The previous studies have suggested mixed results on high levels of serum AMH and selecting the type of treatment protocol (31). In the selection of agonist protocol for ovarian stimulation in patients with high AMH levels, Nelson et al and Manno et al reported an increase in pregnancy rate. Moreover, it was accompanied by an increase in the incidence of ovarian hyperstimulation syndrome (OHSS) and canceled cycles (17, 32). In contrast to these results, the molecular studies on the oocytes, obtained through the antagonist protocol in patients with high AMH levels, indicated that the gene expressions of ATPase and BMP15, as two indicators of oocyte quality, enhanced through the antagonist protocol (4). Therefore, the antagonist protocol can be the more desirable option in high AMH cases. In an analysis, La Marca and Sunkara argued that the antagonist protocol in patients with high ovarian responses curtails the risk of OHSS, because the use of antagonist protocol depends on the patient’s endocrine conditions (14). Hence, it may lead to lower number of follicles during ovarian stimulation. Moreover, it entails a shorter treatment period and higher pregnancy rate than the agonist protocol (33).
These results are consistent with our findings, where the number of high quality embryos and pregnancy rates significantly increased despite the lower number of oocytes obtained by the antagonist protocol. Therefore, the antagonist protocol is the more suitable option for patients with high serum AMH levels. According to a positive correlation of AMH levels with the number of retrieved oocytes, embryo count and pregnancy rate in both different protocols, AMH is an adequate predictor of ovarian response and ART outcomes. Further AMH-tailored protocol selection improved ART outcomes. These findings are similar to Hamdine et al findings (15).
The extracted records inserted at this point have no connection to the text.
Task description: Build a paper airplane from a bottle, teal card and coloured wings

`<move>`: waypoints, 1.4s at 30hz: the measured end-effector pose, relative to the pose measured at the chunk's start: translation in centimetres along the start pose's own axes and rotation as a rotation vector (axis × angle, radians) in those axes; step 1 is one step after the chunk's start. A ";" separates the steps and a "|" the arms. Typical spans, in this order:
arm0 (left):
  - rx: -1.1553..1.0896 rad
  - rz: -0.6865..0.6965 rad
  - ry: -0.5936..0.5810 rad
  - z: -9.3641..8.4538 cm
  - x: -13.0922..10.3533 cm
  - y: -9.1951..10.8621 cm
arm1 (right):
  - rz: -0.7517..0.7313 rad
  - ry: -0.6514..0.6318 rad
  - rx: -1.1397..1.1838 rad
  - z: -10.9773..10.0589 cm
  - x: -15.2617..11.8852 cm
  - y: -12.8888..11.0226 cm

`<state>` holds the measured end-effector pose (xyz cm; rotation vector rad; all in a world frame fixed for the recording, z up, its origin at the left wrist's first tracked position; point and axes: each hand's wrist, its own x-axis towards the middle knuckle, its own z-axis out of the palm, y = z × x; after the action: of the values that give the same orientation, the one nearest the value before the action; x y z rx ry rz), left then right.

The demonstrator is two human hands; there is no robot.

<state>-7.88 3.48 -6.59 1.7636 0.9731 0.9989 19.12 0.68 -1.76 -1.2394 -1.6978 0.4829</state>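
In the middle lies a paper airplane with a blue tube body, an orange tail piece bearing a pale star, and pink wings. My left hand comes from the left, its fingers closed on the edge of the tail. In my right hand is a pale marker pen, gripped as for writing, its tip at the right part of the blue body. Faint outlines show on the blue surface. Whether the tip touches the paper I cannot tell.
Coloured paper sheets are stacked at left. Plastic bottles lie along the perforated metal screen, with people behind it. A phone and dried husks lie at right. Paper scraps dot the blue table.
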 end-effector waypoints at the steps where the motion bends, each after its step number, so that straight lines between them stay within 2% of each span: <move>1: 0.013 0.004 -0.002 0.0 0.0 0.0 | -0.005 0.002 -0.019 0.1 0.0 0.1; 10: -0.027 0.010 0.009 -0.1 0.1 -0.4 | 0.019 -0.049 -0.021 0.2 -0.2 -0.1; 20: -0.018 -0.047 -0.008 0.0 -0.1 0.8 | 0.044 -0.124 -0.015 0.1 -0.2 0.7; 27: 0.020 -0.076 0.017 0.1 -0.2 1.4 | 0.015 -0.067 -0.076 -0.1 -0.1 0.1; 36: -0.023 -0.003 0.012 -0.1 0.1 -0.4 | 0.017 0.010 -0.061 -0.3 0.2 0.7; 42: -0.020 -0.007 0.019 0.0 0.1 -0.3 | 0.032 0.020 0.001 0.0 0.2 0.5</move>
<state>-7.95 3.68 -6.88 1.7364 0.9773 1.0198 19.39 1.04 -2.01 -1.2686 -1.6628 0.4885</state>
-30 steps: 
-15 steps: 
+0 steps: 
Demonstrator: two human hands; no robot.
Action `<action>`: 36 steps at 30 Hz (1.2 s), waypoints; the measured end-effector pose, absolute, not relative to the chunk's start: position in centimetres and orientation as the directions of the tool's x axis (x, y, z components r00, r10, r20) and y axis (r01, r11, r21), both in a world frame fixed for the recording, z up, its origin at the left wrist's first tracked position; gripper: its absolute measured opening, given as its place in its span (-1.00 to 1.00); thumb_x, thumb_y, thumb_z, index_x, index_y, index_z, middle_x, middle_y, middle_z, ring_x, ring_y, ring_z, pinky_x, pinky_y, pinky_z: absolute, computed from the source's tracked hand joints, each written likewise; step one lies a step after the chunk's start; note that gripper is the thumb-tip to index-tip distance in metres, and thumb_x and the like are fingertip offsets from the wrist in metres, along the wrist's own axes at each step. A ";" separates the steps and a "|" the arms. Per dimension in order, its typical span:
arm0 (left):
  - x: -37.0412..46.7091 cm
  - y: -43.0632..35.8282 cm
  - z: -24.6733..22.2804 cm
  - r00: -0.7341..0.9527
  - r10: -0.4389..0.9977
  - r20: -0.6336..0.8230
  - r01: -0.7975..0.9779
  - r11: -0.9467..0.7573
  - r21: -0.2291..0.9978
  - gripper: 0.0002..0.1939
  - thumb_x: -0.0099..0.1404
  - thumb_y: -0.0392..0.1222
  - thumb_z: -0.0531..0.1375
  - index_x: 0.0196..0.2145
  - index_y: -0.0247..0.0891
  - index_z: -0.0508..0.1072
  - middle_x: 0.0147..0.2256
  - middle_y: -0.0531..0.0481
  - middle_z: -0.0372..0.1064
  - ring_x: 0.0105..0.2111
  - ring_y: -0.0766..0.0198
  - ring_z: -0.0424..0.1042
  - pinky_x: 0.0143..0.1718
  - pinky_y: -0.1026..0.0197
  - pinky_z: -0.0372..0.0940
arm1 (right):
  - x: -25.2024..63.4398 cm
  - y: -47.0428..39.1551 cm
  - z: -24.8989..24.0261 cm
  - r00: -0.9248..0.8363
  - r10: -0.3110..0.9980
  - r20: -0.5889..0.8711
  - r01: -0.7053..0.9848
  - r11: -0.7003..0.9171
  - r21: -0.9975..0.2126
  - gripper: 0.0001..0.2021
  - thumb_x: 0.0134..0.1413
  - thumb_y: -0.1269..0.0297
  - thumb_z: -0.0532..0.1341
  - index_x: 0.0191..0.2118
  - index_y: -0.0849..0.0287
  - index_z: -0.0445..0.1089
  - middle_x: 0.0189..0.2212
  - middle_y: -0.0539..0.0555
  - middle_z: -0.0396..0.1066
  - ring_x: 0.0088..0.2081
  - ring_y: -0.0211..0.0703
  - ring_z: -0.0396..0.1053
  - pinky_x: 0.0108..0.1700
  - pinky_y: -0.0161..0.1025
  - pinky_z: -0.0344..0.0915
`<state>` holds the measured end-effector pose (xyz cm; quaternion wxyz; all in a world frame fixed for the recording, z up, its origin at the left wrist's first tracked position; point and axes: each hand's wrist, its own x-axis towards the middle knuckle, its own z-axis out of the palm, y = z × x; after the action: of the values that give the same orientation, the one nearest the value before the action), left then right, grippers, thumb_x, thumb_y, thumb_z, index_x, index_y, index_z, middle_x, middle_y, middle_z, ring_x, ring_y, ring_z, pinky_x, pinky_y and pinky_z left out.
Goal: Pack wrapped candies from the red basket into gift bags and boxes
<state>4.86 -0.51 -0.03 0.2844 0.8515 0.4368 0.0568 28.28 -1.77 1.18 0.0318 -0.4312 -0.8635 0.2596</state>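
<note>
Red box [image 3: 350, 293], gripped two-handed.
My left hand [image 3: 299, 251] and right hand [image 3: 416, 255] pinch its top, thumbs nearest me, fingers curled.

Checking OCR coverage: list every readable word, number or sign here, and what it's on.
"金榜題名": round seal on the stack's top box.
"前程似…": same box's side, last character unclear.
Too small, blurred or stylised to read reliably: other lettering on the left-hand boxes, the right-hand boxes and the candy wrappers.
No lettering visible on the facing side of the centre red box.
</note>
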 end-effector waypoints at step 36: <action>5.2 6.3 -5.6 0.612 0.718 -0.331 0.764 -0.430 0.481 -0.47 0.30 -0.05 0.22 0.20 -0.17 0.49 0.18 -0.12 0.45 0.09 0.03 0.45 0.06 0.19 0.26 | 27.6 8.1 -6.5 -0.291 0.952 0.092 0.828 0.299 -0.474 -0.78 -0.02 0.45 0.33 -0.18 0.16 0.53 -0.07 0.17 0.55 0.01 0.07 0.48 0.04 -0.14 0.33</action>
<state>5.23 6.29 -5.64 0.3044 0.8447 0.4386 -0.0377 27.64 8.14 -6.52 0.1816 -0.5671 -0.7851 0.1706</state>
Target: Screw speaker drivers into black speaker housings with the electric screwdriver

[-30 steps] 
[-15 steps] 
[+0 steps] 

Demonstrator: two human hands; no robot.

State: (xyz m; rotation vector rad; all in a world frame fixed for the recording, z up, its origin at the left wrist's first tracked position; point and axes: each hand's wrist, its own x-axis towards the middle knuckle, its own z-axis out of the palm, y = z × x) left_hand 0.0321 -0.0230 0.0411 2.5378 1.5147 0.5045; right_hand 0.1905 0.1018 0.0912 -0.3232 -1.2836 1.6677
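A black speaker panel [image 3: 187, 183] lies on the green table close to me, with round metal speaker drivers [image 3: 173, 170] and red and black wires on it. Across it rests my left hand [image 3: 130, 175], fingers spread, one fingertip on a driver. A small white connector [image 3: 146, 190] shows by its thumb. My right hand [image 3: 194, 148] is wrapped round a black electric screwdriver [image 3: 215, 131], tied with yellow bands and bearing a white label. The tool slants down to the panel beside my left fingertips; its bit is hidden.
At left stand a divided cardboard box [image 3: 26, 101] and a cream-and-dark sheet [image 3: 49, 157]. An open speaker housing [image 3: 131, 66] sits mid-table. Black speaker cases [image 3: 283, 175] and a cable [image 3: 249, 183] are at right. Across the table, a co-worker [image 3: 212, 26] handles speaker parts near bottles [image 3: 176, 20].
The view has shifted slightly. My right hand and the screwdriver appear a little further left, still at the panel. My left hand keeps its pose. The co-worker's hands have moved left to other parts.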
This retrospective study generally demonstrated that the agonist protocol is the more suitable option for the normal range of serum AMH given the number of oocytes and high quality embryos leading to higher pregnancy rate. Since low AMH levels provide no prognosis for ovarian response and pregnancy rate, the selection of a good protocol can improve the pregnancy rate in patients who barely respond to treatment due to excessive ovarian stimulation.
Hence, the administration of high-dose gonadotropin and agonist protocol are not associated with improvement of outcomes. It is better to select the antagonist as the more ideal ovarian stimulation strategy for low AMH level given the higher pregnancy rate. Since the antagonist protocol in patients with high AMH levels leads to greater patient comfort and lower risks associated with ovarian hyper-stimulation and above all, yielding more desirable outcomes, it can be regarded as a safe technique for ovarian stimulation.
According to these results, it can be concluded that the ovarian stimulation protocol should be selected based on the patient’s’ specific characteristics. Moreover, the prediction of ovarian response and pregnancy rate can curtail the treatment costs and pave the way for successful assisted reproductive techniques.
This study was supported by Anatomy Department of Iran University of Medical Sciences and also IVF Center of Laleh Hospital. We would like to thank the people from IVF Laboratory in IVF Center of Laleh Hospital especially Ms. Alenabi.
Conflicts of interest
There is no conflict of interest in this study.